• [Problem]: Pictures excluded, return the lines below from the first through the line holding "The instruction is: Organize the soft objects".

• [Supplied information]:

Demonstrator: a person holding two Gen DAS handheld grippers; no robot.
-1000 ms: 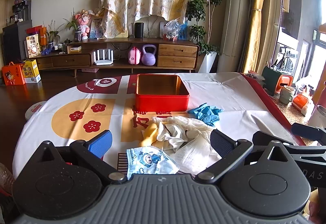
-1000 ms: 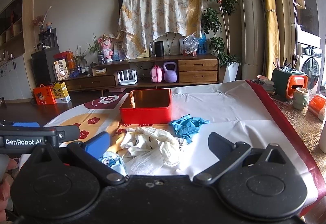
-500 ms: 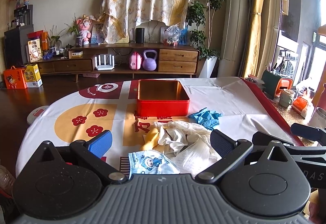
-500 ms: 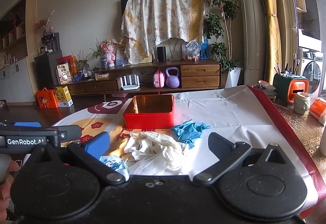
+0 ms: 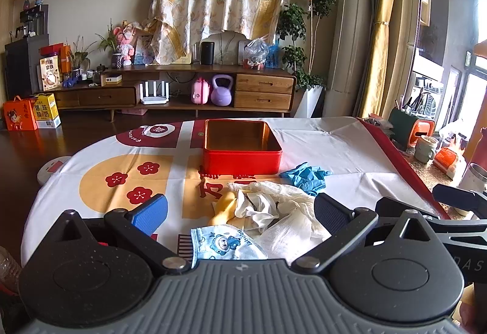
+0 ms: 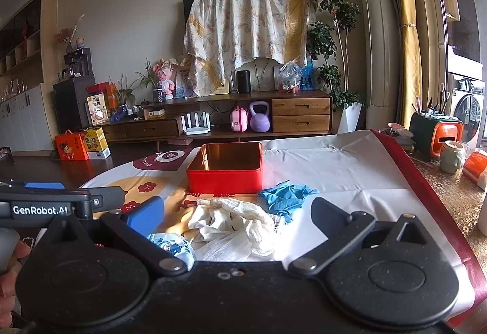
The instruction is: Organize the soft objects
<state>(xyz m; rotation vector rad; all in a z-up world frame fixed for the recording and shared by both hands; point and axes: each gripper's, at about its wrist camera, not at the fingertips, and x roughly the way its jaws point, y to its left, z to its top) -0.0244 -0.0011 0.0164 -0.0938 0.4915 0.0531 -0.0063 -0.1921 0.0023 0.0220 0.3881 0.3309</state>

• [Solution for this problem]:
Demonstrator: a person holding two Gen DAS handheld grippers; no robot.
-1000 ms: 
-1000 ms: 
-500 ms: 
-500 ms: 
+0 ms: 
+0 ms: 
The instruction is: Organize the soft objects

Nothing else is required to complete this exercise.